Monday, May 2, 2011

Large turnout for Cuba's May Day

1 May 2011 Last updated at 23:35 GMT Public health workers in Havana, Cuba, 1 may 2011 The rallies in Havana were carefully choreographed Hundreds of thousands of Cubans have turned out for May Day parades in what was billed as a show of support for economic reforms.

Many marchers in Havana and other cities wore red or national colours, and held banners supporting Socialism.

The reforms were approved last month at Cuba's first Communist Party Congress in 14 years.

They include to allowing Cubans to buy and sell property, and the release of self-employment licenses.

Salvador Valdes Mesa, the head of Cuba's single government-approved trade union and the only official to speak at the Havana parade, said Cubans were showing their support for new economic policy.

"We do it because we support the accords of the party congress and the guidelines of the economic and social policy of the revolution," he told the crowds.
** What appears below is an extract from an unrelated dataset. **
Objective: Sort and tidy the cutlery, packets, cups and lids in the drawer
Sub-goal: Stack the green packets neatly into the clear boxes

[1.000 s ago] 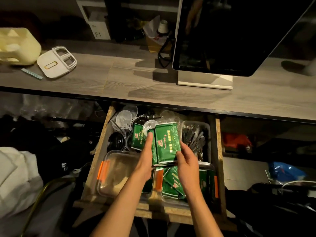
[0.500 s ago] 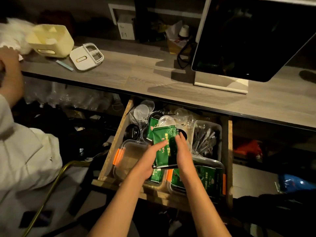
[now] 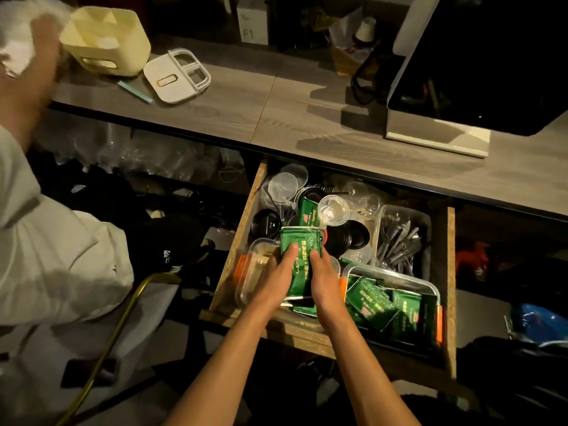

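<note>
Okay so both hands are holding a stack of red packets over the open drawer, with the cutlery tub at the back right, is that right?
Not quite. The head view shows the packets are green, not red. The rest stands: the left hand and right hand hold the stack over the open drawer, with the cutlery tub at the back right.

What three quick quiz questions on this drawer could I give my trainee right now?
1. True or false: both hands, left hand and right hand, hold the stack of green packets.
2. Which holds the cutlery? A) the yellow basket on the counter B) the clear bin at the drawer's right C) the near-right tub.
3. Fill in: the near-right tub holds loose green ____.

Key: 1 true; 2 B; 3 packets.
</note>
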The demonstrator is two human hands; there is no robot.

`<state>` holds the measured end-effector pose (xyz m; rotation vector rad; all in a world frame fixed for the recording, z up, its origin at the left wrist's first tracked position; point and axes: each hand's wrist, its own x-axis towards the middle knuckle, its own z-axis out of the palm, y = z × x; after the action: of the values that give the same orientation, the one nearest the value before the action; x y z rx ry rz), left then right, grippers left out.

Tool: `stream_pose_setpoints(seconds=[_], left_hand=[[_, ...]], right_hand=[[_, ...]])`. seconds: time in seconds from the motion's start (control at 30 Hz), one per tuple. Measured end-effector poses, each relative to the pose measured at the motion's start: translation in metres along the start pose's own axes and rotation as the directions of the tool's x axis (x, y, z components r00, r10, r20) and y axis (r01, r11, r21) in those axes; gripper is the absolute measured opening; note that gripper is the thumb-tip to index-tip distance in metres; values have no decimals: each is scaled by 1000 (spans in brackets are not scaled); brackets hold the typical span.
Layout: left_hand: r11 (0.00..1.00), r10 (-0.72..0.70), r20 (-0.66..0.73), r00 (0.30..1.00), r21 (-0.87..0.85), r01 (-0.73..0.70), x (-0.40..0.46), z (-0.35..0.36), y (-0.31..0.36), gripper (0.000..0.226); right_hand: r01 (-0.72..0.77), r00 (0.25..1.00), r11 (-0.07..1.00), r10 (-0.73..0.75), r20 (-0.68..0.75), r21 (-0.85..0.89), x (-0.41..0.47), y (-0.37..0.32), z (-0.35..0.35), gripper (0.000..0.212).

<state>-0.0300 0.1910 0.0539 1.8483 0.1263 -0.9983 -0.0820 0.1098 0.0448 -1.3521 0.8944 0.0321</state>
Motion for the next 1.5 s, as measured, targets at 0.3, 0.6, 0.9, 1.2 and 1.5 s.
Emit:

However, details of the reforms are yet to be published and some in Havana expressed their impatience to see the guidelines.

The government is planning to cut hundreds of thousands of state jobs as it pushes limited market reforms.

The BBC's Michael Voss in Havana says the authorities insist this is not a return to capitalism.

But they know that change is needed if the system is to survive, and with average salaries at barely $25 (£15) a month, the pressure is on change the island's unproductive Soviet-style economic model, he reports.

In a break with tradition, this year there were no giant portraits of Marx, Engels or Lenin lining the parade route in revolution square.

President Raul Castro led a march in Santiago de Cuba, while in Havana that role fell to Jose Ramon Machado Ventura, the 80-year-old appointed recently as the party's second secretary.